:: The task ::
When you reach the line containing "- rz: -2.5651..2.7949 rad" in the data below, begin returning lines exactly as written, and stop once the line containing "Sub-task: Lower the" has been returned.

:: Records for the task ::
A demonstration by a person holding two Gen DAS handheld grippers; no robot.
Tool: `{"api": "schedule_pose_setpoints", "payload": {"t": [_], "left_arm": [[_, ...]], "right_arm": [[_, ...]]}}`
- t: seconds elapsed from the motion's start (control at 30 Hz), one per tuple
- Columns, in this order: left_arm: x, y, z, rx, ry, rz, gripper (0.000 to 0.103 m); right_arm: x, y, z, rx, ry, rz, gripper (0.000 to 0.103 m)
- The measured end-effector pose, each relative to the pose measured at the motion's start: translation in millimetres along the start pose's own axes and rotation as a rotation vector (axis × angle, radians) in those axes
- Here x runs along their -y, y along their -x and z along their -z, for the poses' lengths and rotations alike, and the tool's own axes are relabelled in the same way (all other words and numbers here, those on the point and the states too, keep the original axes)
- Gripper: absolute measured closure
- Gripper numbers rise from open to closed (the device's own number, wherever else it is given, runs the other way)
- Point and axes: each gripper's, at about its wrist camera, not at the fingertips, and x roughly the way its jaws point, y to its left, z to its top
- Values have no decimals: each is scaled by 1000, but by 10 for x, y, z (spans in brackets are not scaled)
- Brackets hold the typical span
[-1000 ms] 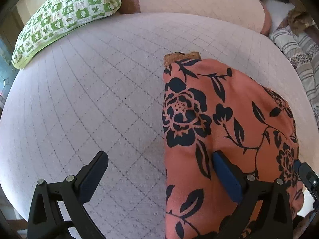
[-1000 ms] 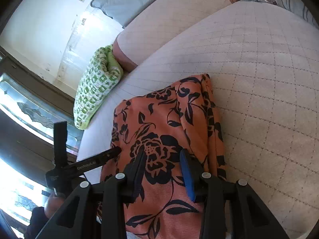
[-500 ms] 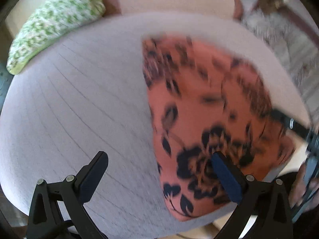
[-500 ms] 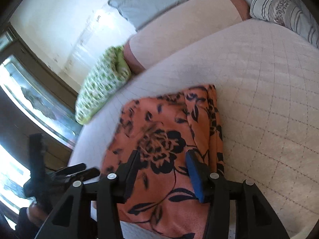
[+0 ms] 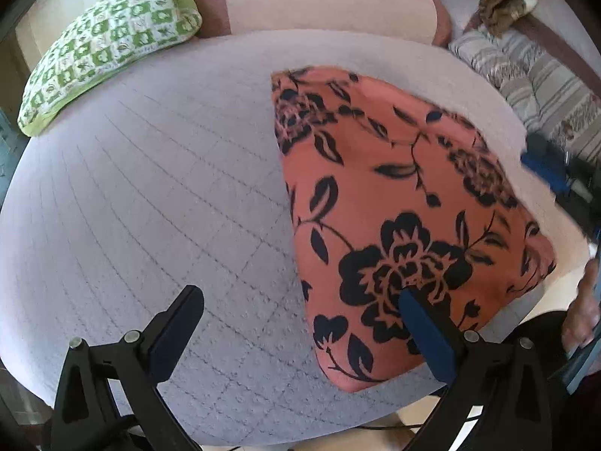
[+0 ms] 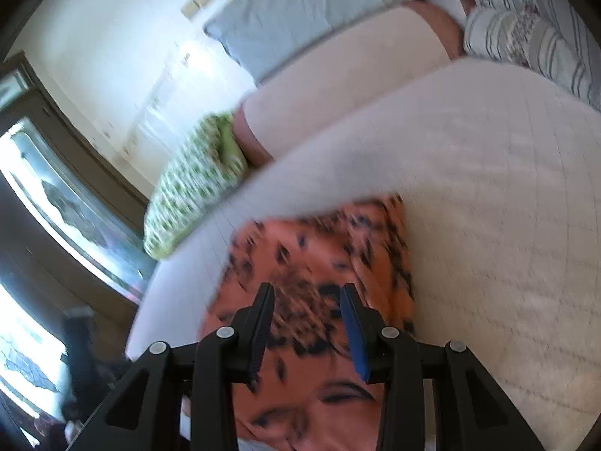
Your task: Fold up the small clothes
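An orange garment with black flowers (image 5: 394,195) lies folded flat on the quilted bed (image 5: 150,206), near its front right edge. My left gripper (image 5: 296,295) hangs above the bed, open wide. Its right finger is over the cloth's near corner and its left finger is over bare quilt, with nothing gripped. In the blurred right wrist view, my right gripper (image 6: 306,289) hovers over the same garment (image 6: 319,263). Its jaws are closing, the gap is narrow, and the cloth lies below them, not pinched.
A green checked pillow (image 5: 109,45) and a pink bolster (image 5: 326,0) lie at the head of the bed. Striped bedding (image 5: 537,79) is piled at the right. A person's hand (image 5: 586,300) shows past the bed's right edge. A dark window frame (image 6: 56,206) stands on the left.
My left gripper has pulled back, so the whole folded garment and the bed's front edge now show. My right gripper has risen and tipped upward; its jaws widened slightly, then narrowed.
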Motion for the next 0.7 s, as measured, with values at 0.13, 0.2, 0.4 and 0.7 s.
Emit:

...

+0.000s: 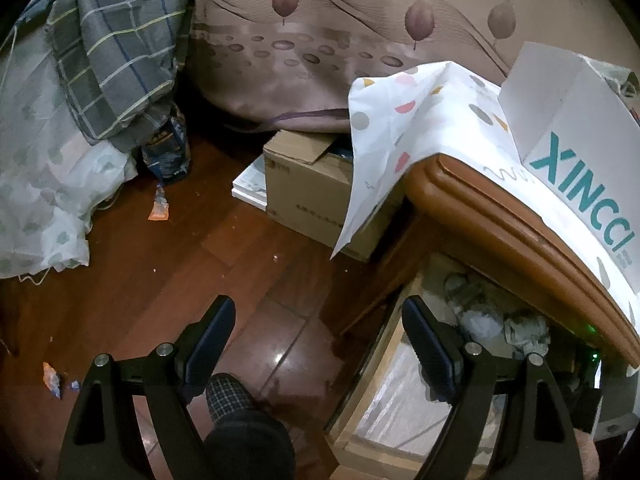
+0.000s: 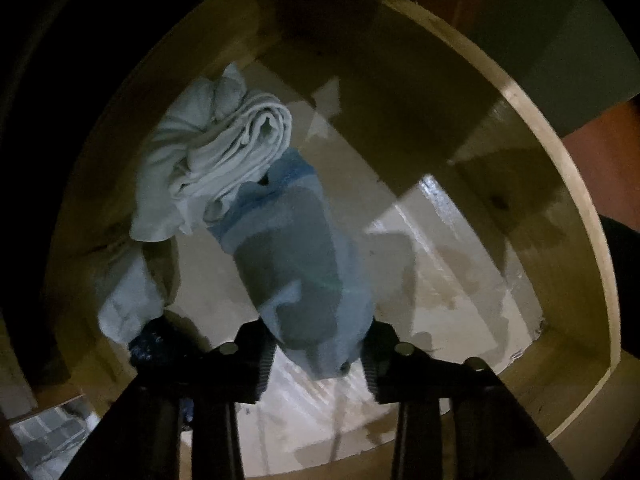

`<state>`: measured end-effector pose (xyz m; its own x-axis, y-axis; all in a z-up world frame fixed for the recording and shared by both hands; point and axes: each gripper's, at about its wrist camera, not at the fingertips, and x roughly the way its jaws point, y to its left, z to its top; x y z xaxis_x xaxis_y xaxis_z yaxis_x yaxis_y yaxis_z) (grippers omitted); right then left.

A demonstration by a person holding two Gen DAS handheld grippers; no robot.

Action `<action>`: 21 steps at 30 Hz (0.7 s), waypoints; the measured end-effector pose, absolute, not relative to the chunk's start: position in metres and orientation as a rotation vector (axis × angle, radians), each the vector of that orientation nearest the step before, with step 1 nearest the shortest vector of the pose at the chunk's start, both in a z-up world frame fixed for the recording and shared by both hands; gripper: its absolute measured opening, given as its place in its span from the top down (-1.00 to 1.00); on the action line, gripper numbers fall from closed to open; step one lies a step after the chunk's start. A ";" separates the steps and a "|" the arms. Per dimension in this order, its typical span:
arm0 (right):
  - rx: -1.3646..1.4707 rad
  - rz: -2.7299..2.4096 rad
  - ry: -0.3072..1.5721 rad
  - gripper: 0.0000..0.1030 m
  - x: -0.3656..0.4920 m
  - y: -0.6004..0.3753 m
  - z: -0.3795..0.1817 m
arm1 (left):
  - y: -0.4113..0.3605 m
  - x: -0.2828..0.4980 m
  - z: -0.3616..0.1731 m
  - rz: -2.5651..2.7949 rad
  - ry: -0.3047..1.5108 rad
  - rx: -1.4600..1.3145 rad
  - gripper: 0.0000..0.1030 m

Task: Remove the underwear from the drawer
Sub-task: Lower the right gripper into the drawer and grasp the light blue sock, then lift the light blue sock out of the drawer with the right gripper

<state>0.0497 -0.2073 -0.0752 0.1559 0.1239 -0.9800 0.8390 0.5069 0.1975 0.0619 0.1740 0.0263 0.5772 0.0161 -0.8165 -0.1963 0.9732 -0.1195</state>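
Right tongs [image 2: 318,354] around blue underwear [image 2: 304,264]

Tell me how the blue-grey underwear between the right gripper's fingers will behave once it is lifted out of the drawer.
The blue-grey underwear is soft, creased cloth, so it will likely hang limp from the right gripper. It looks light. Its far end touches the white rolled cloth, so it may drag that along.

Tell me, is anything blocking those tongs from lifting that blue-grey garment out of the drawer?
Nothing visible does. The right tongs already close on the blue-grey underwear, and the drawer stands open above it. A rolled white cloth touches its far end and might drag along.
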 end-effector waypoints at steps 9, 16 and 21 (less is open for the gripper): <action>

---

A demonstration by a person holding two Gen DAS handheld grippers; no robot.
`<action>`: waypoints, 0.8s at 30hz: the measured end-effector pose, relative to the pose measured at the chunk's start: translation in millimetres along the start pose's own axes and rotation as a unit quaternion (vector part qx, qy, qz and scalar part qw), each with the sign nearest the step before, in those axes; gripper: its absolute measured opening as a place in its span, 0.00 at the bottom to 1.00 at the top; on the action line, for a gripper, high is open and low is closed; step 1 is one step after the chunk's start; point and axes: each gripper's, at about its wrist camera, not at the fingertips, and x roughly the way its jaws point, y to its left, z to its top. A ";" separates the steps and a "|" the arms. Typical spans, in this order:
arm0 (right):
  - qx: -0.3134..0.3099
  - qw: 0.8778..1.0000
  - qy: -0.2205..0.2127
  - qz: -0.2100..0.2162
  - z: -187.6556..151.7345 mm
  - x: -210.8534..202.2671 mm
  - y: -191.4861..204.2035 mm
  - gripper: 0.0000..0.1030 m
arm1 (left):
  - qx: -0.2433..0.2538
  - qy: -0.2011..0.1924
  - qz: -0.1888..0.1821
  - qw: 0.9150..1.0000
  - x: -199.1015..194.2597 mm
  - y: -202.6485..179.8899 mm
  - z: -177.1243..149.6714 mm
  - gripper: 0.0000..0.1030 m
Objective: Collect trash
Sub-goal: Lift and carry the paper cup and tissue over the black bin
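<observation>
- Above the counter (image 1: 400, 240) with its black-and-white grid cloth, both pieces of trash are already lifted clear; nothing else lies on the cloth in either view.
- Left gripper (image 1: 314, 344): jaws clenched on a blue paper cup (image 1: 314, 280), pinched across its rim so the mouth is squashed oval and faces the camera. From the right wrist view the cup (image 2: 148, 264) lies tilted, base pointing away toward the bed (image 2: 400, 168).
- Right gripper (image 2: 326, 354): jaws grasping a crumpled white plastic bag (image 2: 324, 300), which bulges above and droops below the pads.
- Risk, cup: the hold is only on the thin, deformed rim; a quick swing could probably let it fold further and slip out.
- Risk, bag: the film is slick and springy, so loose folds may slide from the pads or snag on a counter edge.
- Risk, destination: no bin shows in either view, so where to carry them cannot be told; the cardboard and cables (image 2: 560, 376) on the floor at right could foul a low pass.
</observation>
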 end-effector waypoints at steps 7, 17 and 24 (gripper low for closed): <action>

:: Response to the exercise ::
  - rz: -2.5651..2.7949 rad
  - ry: -0.3047..1.5108 rad
  - rx: -1.4600..1.3145 rad
  - gripper: 0.0000..0.1030 m

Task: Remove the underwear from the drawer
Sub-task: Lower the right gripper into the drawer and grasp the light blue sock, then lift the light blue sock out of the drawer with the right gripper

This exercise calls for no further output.